Semua orang tak menyangka, ternyata program ini menjadi bancakan (makan Bersama) bagi kelompok tertentu.
Sudah menjadi pengetahuan umum, Yayasan-yayasan yang menjadi mitra BGN (Badan Gizi Nasional) dominan karena rekomendasi Ordal alias orang dalam BGN.
Artinya, prosedur untuk menjadi rekanan tidak penting, yang menentukan siapa yang rekomendasi?

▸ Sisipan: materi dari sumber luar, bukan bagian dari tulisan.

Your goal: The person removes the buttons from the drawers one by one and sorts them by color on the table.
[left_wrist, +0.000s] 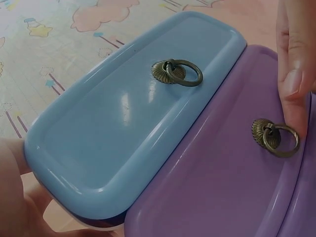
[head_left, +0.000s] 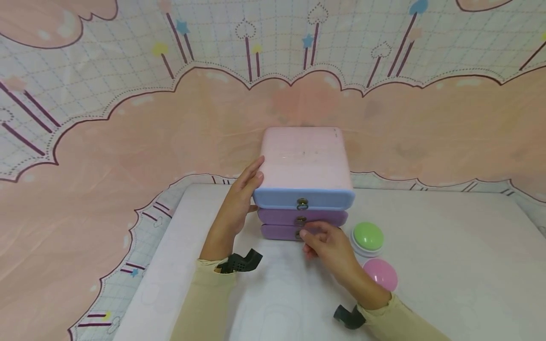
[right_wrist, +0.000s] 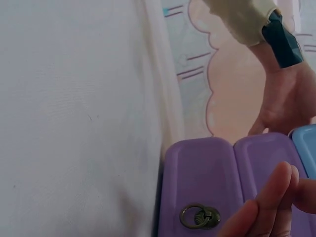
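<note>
A small chest of drawers has a pink top (head_left: 304,156), a blue top drawer (left_wrist: 108,118) and two purple drawers below, the middle drawer (left_wrist: 212,148) and the bottom drawer (right_wrist: 200,173). Each front bears a bronze ring pull. My left hand (head_left: 239,199) rests against the chest's left side, fingers stretched along it. My right hand (head_left: 330,246) is at the front, thumb and index finger close together, a fingertip right at the middle drawer's ring pull (left_wrist: 280,140). I cannot tell whether the fingers grip that ring. The bottom drawer's ring pull (right_wrist: 193,216) hangs beside the right fingers.
To the right of the chest stand a round green-topped item (head_left: 368,236) and a round pink one (head_left: 381,273), the latter partly behind the right forearm. The white table (head_left: 448,246) meets a patterned cloth backdrop (head_left: 204,128) just behind the chest.
</note>
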A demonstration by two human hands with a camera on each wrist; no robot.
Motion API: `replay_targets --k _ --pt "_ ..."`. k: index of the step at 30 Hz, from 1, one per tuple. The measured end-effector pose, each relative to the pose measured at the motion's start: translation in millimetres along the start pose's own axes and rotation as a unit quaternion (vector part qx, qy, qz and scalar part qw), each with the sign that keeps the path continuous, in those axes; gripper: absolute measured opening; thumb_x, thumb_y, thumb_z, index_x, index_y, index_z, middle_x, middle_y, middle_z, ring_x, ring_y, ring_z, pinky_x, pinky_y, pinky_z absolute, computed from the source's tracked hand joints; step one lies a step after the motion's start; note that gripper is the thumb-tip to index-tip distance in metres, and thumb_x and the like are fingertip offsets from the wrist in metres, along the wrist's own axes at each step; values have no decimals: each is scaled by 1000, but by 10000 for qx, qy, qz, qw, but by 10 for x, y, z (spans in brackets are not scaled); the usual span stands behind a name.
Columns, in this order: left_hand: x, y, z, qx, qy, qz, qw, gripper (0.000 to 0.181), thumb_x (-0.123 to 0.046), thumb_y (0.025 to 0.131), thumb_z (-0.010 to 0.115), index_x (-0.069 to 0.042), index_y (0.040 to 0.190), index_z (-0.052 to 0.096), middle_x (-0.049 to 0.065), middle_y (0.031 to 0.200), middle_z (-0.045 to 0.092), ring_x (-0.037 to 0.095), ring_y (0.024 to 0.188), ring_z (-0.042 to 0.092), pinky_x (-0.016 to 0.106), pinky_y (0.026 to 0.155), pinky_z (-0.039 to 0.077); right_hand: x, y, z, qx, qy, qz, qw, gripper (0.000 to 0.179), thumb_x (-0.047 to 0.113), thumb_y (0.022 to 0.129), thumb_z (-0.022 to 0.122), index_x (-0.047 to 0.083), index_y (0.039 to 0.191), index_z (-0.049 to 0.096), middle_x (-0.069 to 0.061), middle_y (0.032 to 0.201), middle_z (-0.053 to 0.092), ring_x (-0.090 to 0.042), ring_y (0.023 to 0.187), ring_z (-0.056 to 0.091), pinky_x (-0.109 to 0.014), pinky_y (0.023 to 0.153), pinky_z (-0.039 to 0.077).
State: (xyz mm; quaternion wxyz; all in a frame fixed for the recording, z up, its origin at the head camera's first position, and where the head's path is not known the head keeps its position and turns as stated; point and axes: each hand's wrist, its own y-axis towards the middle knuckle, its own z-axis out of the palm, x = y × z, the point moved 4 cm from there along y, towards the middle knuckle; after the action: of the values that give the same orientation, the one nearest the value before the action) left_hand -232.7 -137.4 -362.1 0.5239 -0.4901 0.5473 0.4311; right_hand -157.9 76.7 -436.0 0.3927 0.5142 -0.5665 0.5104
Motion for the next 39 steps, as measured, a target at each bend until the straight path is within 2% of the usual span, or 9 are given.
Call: replay_targets --k 7,13,21,34,39 --pt "1 10 11 10 -17 40 10000 50 -42 106 51 -44 154 40 -6 168 28 33 154 27 81 104 31 -2 59 88 45 452 15 9990 23 16 100 65 -6 108 67 -5 68 65 -14 58 63 -28 62 58" --pt "-4 13 15 13 -14 67 10000 50 -42 106 51 -44 154 40 -7 168 28 33 155 26 82 103 31 5 70 97 56 612 -9 9981 21 12 101 63 -9 105 65 -4 67 63 -14 57 61 -28 60 58" --pt "2 16 7 -6 19 48 10000 49 -44 106 51 -46 154 40 -8 168 28 34 155 26 82 104 31 1 92 94 122 621 36 9980 18 9 101 62 -8 105 65 -4 67 62 -14 58 61 -27 61 58" --pt "10 11 0 31 9 74 10000 50 -42 106 51 -44 154 40 -8 168 28 33 155 27 81 103 32 4 75 85 90 519 -63 9986 18 9 100 63 -8 104 66 -4 66 62 -15 57 61 -28 61 58" --pt "2 5 -6 59 45 101 9999 50 -44 106 51 -46 154 40 -10 168 28 32 154 29 81 103 33 0 39 88 149 151 -218 9995 16 9 99 65 -6 101 69 -5 65 64 -15 59 62 -30 62 59"
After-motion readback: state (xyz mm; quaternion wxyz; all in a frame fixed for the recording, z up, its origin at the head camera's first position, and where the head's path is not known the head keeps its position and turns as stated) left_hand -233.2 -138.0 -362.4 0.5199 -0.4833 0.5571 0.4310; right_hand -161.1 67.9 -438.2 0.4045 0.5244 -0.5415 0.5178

Lebih miris lagi, Kepala BGN kala itu Dadan HIndayana dan dua wakilnya Lodewyk Pasung dan Sonny Sanjaya, ditangkap Kejaksaan Agung karena dugaan kasus korupsi tata kelola MBG.
Modus utamanya, ketiga tersangka diduga mengatur verifikasi agar Yayasan pengelola dapur MBG yang terafiliasi dengan mereka sendiri lolos seleksi.

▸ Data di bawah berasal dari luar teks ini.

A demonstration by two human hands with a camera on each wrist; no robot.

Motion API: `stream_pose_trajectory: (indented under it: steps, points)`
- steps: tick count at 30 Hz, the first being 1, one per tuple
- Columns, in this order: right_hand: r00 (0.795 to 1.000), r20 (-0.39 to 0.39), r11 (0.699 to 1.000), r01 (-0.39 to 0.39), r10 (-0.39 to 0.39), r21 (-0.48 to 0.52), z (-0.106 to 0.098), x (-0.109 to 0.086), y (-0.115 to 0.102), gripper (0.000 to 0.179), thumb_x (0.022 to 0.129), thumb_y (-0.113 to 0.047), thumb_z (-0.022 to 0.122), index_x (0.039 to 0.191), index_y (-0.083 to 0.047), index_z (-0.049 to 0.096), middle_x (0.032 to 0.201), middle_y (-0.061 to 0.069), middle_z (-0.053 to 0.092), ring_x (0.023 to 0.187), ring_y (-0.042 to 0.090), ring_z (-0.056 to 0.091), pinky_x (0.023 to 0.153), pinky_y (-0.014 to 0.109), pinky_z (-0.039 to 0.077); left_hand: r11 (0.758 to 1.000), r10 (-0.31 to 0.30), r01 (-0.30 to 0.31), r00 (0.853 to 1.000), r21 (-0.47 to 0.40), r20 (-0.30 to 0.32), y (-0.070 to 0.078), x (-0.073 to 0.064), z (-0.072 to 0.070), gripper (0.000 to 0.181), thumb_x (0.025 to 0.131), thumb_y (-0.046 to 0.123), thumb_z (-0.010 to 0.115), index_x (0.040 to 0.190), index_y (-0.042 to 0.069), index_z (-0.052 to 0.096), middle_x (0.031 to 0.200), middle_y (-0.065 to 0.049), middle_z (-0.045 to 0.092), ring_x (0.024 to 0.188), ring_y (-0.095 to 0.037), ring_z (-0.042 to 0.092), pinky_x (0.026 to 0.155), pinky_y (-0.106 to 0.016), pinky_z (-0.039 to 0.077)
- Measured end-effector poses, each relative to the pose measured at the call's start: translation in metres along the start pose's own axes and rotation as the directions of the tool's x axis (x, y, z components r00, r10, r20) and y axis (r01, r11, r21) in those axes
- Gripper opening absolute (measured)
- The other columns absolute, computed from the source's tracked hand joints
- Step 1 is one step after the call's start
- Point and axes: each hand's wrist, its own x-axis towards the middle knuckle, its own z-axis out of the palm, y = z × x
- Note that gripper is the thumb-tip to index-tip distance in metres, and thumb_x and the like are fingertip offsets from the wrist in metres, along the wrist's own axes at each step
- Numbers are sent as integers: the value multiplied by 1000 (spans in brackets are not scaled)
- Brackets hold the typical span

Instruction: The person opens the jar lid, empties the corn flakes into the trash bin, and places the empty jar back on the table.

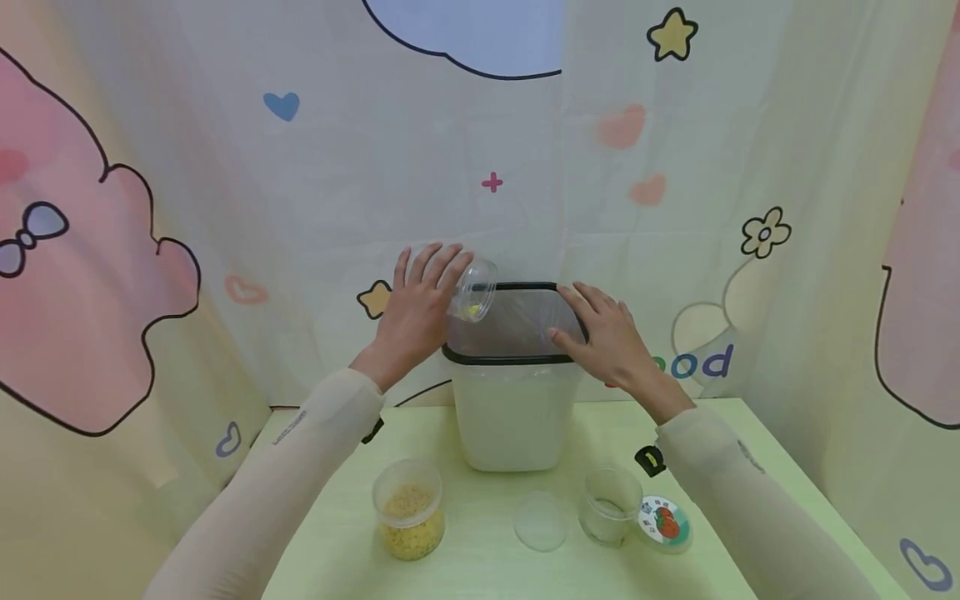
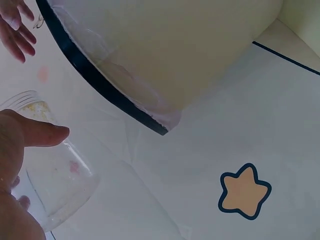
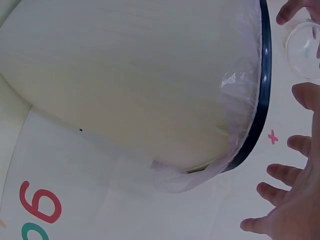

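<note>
My left hand [image 1: 418, 312] grips a clear plastic jar [image 1: 480, 287] above the left side of a white trash bin [image 1: 513, 421]. The jar lies tipped, its mouth toward the bin, and some yellow bits cling inside near the mouth, which the left wrist view also shows on the jar [image 2: 60, 175]. A thin clear bag [image 1: 510, 325] lines the bin and folds over its black rim [image 1: 517, 360]. At the bin's right side, my right hand [image 1: 606, 342] has its fingers spread, holding nothing, with the thumb overlapping the opening in the head view.
On the table [image 1: 480, 575], a clear jar of yellow crumbly pieces [image 1: 410, 521] stands front left. Toward the right are a clear round lid [image 1: 540, 522], an uncovered clear jar [image 1: 610, 508] and a lid with a tomato picture [image 1: 663, 523]. A printed curtain [image 1: 420, 167] hangs behind.
</note>
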Motion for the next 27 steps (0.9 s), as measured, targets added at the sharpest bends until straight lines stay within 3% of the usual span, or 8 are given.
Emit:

Selain itu, juga dugaan penggelembungan harga (mark up) pengadaan barang yang tidak sesuai dengan kebutuhan program seperti motor listrik, sepatu, tablet dan televisi.
Malah yang sangat mencengangkan, alokasi anggaran MBG tahun ini sebesar Rp 223,56 triliun diambilkan dari pagu anggaran pendidikan yang tentu sangat berpengaruh terhadap pencapaian akses, mutu, daya saing dan tata kelola pendidikan nasional.
Padahal anggaran Pendidikan tahun ini sebesar Rp 769,09 triliun, artinya MBG telah menyedot sebesar 28,99 persen alokasi anggaran untuk mencerdaskan generasi muda bangsa.
Memang sejak awal kehadiran MBG, sudah menjadi polemik tersendiri diranah publik.
Tidak sedikit kaum cerdik pandai negeri ini yang meragukan program prioritas tersebut.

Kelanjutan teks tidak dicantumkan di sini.